_Exercise_. Only an exact, complete copy of the listing will serve as the answer.

_Information shown_.
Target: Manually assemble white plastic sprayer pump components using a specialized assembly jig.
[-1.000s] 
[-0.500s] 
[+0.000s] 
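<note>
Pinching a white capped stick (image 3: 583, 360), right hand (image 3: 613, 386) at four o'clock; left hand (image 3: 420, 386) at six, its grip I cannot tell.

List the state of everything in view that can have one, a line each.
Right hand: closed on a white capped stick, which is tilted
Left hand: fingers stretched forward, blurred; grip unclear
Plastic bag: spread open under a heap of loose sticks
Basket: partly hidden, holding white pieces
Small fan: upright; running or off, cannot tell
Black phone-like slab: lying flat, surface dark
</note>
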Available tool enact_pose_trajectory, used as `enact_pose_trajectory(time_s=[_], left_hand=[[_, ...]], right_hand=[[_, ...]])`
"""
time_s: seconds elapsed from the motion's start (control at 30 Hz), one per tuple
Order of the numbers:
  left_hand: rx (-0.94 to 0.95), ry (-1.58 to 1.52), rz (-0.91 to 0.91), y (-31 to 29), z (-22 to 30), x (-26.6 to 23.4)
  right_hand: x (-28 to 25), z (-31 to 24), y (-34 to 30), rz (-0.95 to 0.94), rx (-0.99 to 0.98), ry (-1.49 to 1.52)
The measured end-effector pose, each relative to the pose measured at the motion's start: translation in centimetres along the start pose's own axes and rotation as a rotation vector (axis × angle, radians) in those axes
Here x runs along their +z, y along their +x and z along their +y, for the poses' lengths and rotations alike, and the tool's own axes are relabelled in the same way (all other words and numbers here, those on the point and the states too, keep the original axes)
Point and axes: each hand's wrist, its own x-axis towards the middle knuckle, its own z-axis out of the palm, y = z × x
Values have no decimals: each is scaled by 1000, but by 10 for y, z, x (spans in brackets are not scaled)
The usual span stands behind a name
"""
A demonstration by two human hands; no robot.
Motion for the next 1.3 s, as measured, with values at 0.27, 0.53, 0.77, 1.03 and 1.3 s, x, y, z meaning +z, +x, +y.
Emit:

_Exercise output_.
Target: Manually assemble white plastic sprayer pump components using a specialized assembly jig.
[-1.000s] 
[-0.500s] 
[+0.000s] 
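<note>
Pinching a white capped stick (image 3: 583, 360), right hand (image 3: 613, 386) at four o'clock; left hand (image 3: 420, 386) at six, its grip I cannot tell.

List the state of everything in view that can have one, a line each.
Right hand: closed on a white capped stick, which is tilted
Left hand: fingers stretched forward, blurred; grip unclear
Plastic bag: spread open under a heap of loose sticks
Basket: partly hidden, holding white pieces
Small fan: upright; running or off, cannot tell
Black phone-like slab: lying flat, surface dark
</note>
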Available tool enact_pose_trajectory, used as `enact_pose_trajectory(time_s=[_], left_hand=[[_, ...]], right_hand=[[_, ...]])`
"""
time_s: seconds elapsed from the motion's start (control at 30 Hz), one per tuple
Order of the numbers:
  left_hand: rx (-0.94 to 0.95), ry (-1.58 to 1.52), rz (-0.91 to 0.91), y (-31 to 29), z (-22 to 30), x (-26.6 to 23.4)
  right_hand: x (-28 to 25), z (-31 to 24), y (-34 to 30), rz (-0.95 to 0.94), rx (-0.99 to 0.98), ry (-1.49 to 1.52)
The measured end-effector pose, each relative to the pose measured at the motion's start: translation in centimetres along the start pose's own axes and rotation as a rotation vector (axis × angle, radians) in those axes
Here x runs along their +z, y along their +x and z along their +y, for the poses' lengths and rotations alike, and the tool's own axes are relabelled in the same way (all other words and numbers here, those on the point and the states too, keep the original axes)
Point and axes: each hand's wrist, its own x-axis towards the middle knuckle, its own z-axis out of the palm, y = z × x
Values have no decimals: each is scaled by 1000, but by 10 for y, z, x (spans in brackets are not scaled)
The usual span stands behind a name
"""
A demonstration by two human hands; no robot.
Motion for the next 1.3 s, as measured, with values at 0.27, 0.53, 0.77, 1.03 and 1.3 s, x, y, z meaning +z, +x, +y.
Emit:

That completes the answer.